*** THE DATA ***

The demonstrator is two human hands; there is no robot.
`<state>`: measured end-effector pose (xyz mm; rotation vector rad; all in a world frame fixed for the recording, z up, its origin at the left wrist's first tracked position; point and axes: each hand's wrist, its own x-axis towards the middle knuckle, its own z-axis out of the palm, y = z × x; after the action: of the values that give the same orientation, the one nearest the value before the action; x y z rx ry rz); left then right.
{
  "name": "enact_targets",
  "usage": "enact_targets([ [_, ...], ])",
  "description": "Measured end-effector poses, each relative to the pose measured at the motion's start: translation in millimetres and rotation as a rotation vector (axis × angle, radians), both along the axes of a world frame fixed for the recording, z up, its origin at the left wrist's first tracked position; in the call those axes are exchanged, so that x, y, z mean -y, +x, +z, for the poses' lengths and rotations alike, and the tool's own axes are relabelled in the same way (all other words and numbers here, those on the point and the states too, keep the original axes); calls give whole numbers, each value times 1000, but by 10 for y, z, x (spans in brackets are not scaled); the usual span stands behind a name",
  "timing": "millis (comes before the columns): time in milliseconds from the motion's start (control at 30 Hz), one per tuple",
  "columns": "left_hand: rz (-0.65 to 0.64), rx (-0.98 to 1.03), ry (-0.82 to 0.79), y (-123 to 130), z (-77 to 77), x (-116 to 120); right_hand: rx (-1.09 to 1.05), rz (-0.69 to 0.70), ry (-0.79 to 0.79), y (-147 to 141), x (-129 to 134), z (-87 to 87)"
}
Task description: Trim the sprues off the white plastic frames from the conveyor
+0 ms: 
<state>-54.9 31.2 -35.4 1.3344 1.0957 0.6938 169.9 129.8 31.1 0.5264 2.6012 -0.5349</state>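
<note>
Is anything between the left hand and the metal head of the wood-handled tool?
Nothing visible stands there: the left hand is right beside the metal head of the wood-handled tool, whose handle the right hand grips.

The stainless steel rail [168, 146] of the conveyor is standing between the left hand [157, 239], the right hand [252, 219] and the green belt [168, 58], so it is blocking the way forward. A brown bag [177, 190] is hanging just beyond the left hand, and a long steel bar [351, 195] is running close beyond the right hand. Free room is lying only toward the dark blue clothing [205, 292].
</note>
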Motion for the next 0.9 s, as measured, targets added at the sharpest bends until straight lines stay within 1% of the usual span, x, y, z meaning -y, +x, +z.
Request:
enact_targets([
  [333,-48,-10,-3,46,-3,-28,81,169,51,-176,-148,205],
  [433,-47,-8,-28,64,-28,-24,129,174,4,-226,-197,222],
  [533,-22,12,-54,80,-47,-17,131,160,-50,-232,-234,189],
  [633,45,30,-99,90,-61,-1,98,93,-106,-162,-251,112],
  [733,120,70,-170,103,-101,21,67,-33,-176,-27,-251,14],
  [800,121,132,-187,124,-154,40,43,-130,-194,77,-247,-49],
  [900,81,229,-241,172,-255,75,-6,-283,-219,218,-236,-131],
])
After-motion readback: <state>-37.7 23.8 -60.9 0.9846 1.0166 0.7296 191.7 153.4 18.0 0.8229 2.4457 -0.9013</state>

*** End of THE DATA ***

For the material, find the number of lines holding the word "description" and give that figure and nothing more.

2